PROBLEM
An identical copy of the listing below is all the answer should contain.

=== Section Start ===

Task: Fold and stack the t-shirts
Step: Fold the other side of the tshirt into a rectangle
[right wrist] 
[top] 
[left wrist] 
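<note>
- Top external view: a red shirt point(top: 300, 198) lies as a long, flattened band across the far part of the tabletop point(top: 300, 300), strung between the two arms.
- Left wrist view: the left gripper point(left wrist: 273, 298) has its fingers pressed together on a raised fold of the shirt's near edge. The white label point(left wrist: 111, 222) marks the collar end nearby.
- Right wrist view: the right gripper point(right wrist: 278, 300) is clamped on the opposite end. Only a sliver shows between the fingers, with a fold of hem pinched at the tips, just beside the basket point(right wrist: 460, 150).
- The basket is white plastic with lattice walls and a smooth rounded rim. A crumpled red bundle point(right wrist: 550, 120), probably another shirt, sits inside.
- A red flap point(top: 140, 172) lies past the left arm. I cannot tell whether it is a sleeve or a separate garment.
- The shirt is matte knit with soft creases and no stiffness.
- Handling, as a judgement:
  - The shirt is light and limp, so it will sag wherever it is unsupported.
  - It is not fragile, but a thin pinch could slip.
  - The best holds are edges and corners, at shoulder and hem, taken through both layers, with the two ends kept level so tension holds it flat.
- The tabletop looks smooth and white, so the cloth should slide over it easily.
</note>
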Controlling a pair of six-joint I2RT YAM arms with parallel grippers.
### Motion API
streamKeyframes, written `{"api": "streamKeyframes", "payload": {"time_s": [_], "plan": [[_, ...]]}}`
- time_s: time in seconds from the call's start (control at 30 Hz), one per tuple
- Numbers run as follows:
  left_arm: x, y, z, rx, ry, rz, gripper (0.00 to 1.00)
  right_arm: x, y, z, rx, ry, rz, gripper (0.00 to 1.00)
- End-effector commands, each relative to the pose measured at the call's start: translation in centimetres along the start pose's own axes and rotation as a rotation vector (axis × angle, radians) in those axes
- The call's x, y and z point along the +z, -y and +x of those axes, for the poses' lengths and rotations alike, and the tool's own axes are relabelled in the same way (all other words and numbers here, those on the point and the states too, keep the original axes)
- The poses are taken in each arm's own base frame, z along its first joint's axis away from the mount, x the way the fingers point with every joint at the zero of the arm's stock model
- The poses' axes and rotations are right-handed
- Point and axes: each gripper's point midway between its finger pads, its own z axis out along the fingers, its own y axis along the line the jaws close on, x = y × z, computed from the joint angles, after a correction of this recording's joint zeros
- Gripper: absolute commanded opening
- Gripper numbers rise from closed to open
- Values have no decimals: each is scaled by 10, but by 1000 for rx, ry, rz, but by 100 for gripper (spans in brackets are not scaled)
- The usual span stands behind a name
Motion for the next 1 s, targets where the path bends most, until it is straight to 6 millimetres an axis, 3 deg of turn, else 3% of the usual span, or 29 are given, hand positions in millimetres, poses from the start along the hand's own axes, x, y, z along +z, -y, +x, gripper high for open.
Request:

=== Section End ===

ANSWER TO THIS PROBLEM
Task: Fold and stack the t-shirts
Step: Fold the other side of the tshirt into a rectangle
[right wrist] 
[top] 
[left wrist] 
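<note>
- Top external view: a red shirt point(top: 300, 198) lies as a long, flattened band across the far part of the tabletop point(top: 300, 300), strung between the two arms.
- Left wrist view: the left gripper point(left wrist: 273, 298) has its fingers pressed together on a raised fold of the shirt's near edge. The white label point(left wrist: 111, 222) marks the collar end nearby.
- Right wrist view: the right gripper point(right wrist: 278, 300) is clamped on the opposite end. Only a sliver shows between the fingers, with a fold of hem pinched at the tips, just beside the basket point(right wrist: 460, 150).
- The basket is white plastic with lattice walls and a smooth rounded rim. A crumpled red bundle point(right wrist: 550, 120), probably another shirt, sits inside.
- A red flap point(top: 140, 172) lies past the left arm. I cannot tell whether it is a sleeve or a separate garment.
- The shirt is matte knit with soft creases and no stiffness.
- Handling, as a judgement:
  - The shirt is light and limp, so it will sag wherever it is unsupported.
  - It is not fragile, but a thin pinch could slip.
  - The best holds are edges and corners, at shoulder and hem, taken through both layers, with the two ends kept level so tension holds it flat.
- The tabletop looks smooth and white, so the cloth should slide over it easily.
</note>
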Controlling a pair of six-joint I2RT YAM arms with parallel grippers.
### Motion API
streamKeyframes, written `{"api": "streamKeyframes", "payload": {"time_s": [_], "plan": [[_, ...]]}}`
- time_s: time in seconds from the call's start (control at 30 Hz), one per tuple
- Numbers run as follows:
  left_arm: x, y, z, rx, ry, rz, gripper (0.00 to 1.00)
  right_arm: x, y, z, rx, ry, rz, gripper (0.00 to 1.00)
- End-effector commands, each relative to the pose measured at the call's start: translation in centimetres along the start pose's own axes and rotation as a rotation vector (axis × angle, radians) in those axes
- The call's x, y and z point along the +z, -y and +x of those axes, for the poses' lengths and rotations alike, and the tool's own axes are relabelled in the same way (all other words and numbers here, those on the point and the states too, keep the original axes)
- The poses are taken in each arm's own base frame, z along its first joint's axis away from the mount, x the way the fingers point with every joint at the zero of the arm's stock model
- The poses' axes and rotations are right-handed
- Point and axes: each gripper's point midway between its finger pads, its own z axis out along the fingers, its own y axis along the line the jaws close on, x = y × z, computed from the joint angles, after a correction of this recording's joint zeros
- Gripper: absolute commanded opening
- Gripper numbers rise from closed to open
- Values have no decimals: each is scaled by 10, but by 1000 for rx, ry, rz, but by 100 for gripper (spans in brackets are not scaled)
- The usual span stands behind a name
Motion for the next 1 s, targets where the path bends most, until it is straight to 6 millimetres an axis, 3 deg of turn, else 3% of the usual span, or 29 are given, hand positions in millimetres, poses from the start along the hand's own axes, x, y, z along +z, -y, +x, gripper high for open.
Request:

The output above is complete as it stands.